### Goal of the exercise
After finding the line with "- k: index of" in the data below, set down exactly each line through the one with "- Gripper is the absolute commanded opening", inclusive, and stop there.

### Data provided
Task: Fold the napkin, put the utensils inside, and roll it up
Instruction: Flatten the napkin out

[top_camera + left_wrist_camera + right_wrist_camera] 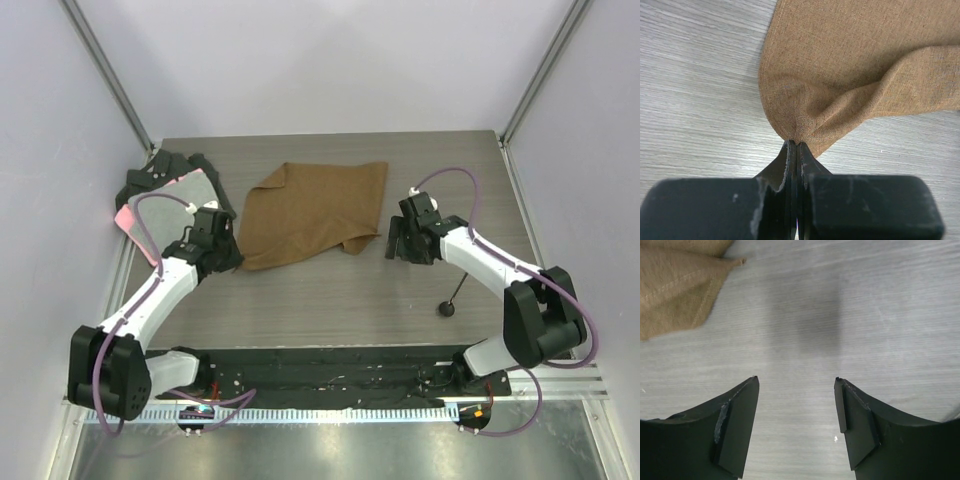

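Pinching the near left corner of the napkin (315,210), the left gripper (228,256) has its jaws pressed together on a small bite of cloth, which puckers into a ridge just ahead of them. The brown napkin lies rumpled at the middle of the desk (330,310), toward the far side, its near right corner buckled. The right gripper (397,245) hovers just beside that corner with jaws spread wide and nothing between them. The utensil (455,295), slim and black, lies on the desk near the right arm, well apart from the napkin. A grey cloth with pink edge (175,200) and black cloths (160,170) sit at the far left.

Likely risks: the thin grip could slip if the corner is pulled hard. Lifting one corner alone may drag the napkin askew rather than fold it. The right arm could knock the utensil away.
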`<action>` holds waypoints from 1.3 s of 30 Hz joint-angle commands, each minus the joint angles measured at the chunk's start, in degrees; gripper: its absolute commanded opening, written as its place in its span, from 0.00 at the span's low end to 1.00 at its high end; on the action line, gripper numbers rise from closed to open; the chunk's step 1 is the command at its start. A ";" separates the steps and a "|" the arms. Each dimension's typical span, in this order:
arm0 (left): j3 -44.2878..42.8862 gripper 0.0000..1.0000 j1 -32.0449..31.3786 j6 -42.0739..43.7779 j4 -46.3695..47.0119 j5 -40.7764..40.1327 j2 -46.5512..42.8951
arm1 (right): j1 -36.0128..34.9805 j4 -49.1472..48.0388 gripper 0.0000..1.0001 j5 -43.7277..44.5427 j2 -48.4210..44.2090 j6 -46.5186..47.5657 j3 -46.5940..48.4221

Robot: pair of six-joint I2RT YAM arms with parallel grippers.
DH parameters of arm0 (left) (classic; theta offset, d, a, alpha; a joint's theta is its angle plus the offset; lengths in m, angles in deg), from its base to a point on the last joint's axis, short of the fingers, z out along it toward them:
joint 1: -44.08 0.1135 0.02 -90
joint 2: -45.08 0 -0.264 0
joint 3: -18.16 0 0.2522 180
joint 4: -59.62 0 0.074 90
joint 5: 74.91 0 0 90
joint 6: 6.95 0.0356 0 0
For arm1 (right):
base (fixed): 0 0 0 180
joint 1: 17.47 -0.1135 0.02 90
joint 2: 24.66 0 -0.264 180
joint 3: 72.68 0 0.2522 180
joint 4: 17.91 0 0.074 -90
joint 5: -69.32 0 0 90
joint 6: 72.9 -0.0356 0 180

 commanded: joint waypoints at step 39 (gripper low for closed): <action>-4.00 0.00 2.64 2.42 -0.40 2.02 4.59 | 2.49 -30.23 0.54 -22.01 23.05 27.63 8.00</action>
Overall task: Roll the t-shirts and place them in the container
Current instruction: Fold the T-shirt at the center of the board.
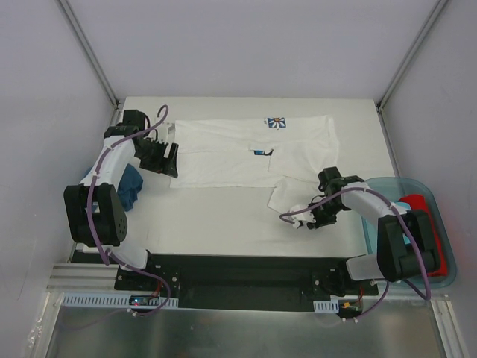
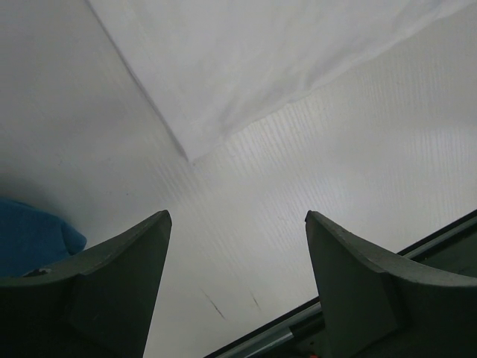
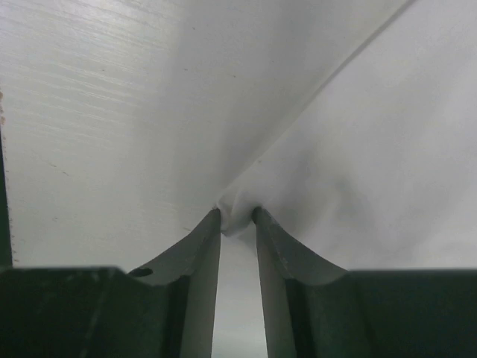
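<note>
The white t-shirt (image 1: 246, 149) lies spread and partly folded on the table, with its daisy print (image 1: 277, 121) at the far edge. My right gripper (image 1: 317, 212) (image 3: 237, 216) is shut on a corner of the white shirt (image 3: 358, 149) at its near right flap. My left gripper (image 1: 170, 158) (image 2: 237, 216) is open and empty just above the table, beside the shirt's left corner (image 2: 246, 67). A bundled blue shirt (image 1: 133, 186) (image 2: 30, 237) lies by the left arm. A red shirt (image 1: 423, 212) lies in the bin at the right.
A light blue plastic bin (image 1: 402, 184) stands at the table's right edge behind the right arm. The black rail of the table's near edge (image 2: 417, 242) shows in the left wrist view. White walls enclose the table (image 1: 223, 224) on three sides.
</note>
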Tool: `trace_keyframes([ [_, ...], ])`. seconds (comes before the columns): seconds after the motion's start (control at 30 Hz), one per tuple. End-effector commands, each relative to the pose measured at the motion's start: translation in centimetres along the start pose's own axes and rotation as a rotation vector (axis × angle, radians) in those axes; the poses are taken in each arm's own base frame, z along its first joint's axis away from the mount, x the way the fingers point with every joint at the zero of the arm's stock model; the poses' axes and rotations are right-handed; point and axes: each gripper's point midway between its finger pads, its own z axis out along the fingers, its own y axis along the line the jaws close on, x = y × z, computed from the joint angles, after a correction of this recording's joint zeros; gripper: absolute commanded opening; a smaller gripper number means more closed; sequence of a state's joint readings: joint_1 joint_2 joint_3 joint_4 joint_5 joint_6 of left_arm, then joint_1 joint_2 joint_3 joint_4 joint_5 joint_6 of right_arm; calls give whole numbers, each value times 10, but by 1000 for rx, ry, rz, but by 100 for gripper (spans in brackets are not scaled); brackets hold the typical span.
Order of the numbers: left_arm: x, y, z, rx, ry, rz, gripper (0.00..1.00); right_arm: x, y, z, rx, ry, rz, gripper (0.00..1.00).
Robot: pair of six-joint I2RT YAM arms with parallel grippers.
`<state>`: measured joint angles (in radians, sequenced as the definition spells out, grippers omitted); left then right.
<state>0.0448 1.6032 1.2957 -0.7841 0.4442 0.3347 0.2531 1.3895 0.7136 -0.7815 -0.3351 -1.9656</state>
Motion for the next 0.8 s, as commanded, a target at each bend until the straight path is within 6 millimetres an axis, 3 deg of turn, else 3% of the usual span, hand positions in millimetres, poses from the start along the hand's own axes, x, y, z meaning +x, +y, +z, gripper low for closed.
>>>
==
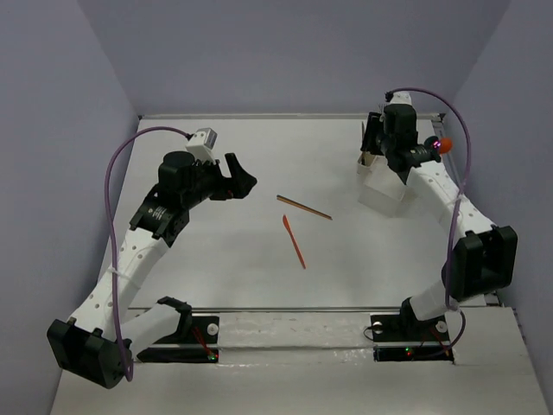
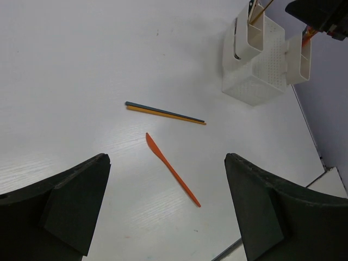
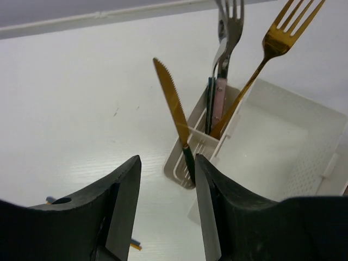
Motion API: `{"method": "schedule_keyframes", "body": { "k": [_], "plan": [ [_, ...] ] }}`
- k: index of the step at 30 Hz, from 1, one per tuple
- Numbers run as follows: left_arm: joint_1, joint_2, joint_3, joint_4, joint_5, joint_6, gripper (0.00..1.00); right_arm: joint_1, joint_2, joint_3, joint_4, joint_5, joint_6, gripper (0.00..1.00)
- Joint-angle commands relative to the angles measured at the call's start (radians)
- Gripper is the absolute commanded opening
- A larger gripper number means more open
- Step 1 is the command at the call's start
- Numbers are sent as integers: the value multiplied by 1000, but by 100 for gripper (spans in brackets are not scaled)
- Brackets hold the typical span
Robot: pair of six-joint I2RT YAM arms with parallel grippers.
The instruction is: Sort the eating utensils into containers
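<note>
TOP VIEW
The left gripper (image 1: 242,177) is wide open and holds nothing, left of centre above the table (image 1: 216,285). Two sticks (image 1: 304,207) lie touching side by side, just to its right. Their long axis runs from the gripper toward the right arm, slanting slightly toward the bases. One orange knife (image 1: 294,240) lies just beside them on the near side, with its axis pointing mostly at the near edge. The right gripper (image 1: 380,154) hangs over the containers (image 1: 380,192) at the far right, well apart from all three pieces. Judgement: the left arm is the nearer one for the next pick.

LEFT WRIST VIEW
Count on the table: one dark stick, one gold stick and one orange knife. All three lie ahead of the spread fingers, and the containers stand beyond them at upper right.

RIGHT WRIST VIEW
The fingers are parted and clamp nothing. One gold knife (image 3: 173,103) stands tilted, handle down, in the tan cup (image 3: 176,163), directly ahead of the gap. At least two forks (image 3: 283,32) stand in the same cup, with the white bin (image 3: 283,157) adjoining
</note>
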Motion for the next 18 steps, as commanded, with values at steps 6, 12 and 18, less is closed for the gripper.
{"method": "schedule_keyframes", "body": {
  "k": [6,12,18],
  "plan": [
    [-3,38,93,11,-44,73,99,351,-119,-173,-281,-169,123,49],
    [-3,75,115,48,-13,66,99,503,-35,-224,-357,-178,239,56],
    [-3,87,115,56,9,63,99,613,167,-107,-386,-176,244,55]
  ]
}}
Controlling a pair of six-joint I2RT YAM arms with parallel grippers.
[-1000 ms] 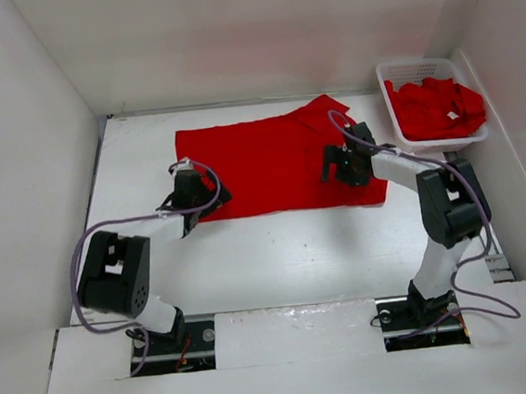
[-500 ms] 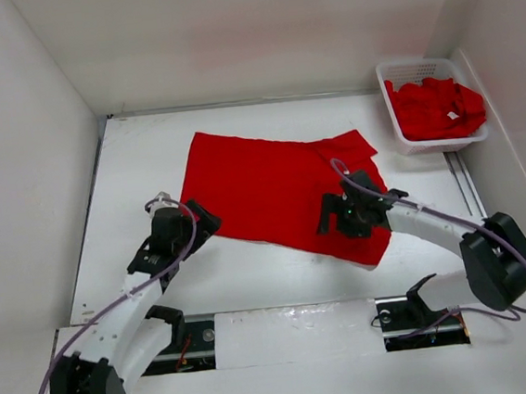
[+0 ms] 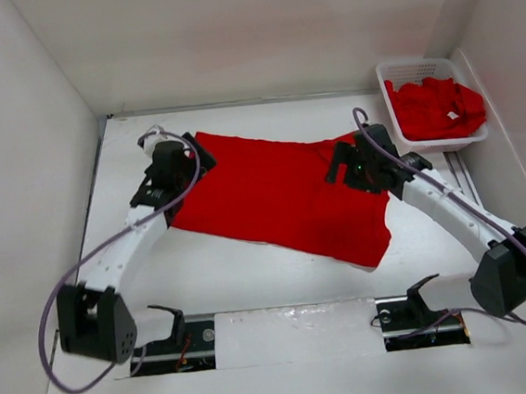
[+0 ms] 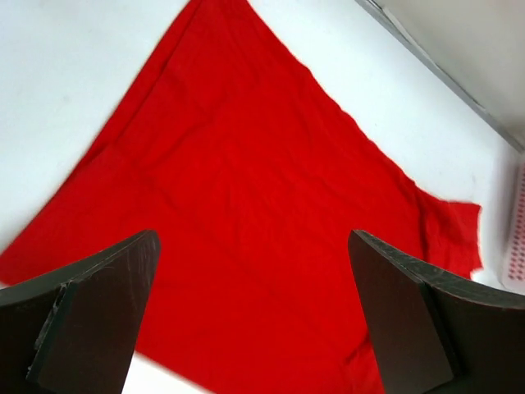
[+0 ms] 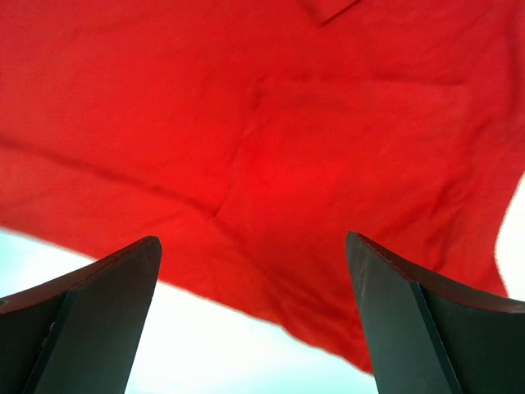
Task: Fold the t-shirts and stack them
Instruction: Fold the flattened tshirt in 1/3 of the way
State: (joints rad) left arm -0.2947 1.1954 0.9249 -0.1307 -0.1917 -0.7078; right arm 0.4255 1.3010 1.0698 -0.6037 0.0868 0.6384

### Answer box
- k: index of the step at 30 Hz, from 1, one per tuple
- Numbers run as follows: left_arm: joint_1, joint_2, joint_3, joint_4, joint_5, joint_6, gripper (0.00..1.00); right_arm: joint_1, joint_2, joint_3, joint_4, joint_5, joint_6, gripper (0.00..1.00)
- Joint-angle commands relative to the angles measured at the call's start (radians)
- Gripper is the absolute commanded opening

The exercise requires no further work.